§ **What is being asked**
When a line in the listing contains the string "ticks", pick it out and copy it.
────────
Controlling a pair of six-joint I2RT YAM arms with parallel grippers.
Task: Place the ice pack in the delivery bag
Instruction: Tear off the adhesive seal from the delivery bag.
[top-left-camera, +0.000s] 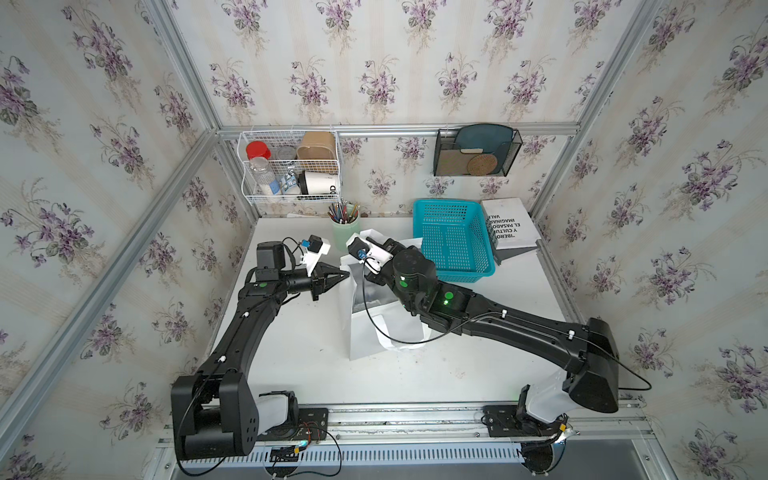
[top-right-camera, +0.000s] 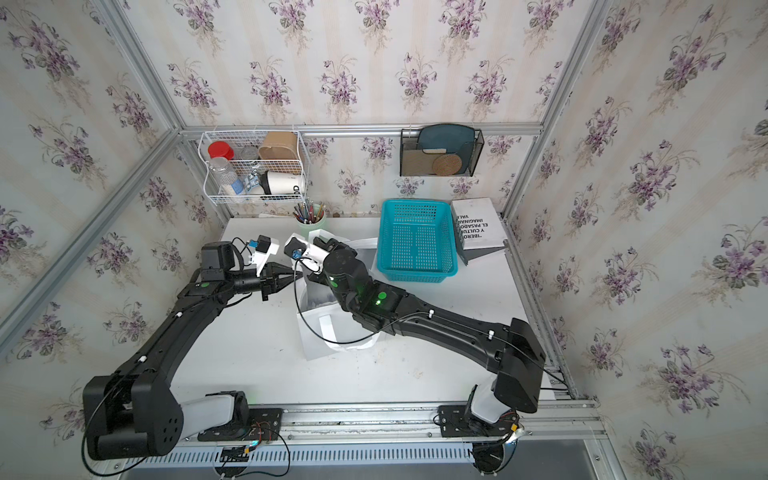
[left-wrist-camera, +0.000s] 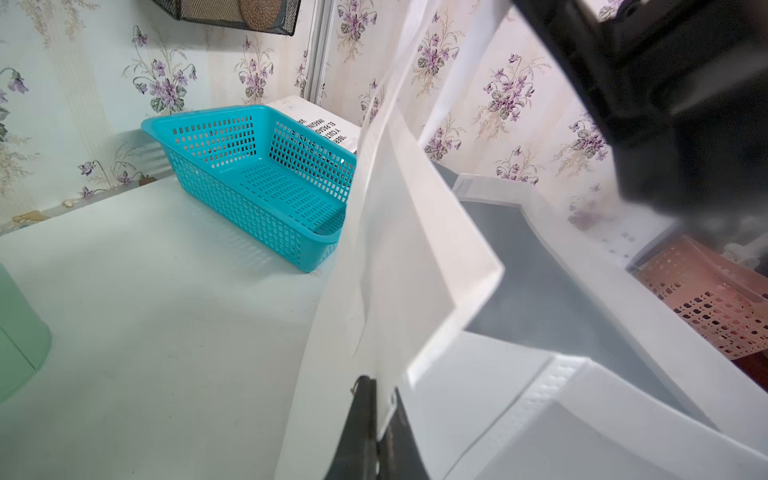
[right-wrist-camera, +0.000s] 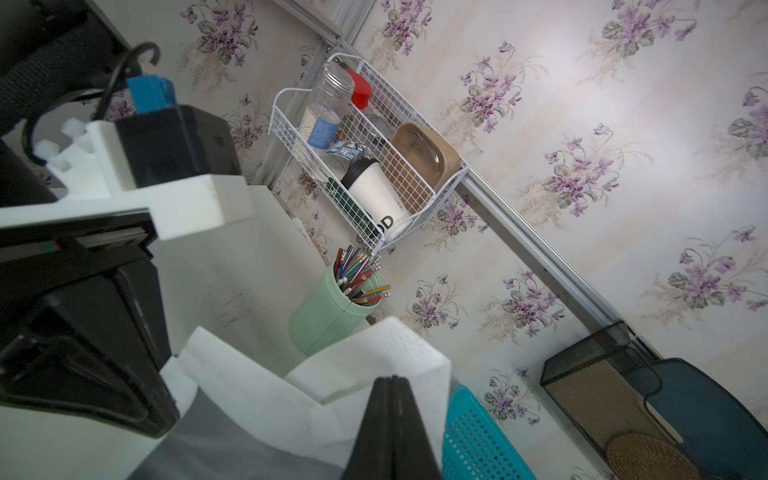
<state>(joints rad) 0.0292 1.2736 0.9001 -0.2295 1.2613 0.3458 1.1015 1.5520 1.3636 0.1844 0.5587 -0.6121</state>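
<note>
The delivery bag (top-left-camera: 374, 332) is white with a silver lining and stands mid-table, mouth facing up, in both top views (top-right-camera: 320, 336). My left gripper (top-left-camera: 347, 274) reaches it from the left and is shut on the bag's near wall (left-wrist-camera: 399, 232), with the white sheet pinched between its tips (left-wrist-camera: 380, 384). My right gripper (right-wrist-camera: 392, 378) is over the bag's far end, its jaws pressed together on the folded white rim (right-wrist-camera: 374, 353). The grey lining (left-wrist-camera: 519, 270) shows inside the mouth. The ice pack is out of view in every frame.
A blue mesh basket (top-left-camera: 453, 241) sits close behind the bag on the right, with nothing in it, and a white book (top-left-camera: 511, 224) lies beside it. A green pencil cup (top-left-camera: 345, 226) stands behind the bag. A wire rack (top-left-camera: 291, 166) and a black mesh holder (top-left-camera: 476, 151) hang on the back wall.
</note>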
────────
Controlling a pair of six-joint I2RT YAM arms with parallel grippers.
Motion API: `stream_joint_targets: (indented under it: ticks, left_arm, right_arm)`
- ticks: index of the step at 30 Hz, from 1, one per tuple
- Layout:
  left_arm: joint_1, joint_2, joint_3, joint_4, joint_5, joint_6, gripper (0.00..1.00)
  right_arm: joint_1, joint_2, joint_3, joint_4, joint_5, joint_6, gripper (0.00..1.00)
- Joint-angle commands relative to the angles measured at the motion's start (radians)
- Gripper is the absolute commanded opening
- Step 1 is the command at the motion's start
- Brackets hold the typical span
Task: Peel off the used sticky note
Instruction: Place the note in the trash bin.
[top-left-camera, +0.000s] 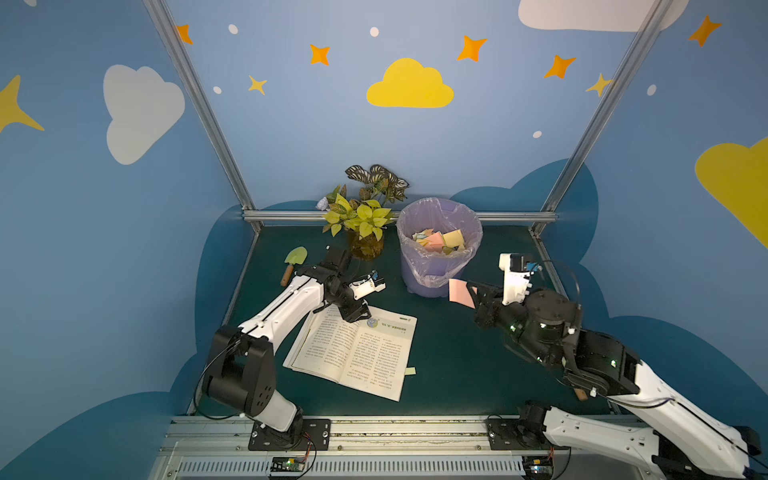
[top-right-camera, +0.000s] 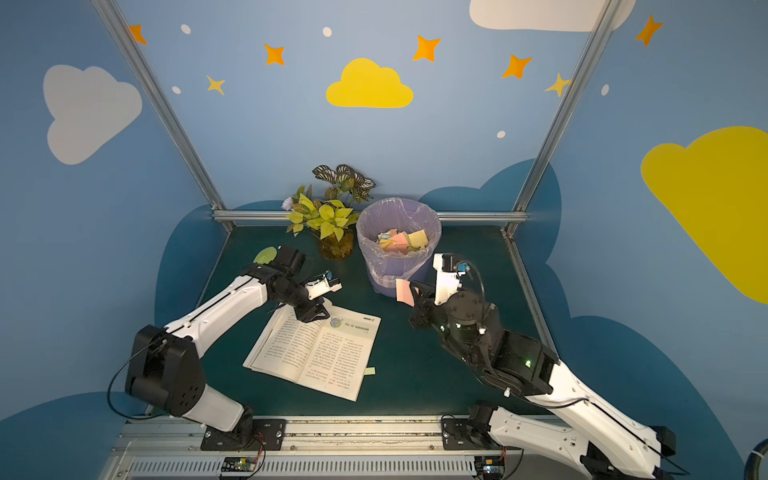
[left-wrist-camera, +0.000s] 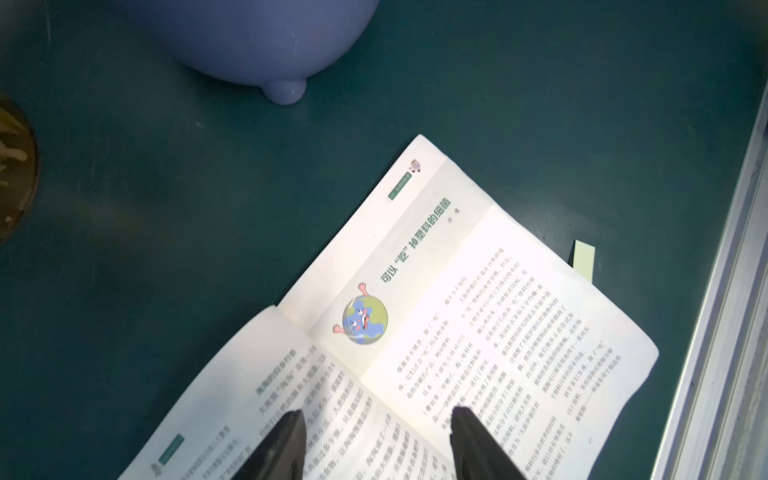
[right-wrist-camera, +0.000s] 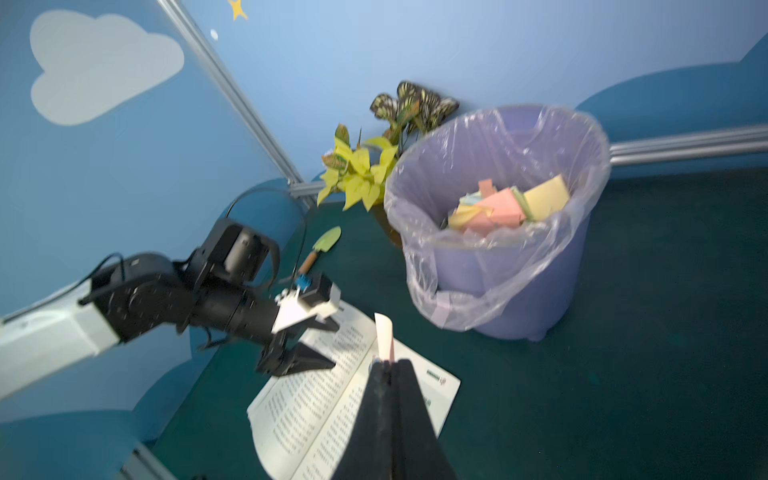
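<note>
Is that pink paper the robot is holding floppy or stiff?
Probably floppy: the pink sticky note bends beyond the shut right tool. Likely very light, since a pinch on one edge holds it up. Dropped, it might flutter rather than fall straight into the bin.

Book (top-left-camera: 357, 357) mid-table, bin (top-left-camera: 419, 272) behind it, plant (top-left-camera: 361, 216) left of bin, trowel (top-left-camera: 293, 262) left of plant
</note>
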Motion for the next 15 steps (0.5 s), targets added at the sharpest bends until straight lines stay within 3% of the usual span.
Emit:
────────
§ **Output for this task**
Motion API: `stream_joint_targets: (indented under it: ticks, left_arm, right_arm)`
- ticks: index of the step at 30 Hz, from 1, one per tuple

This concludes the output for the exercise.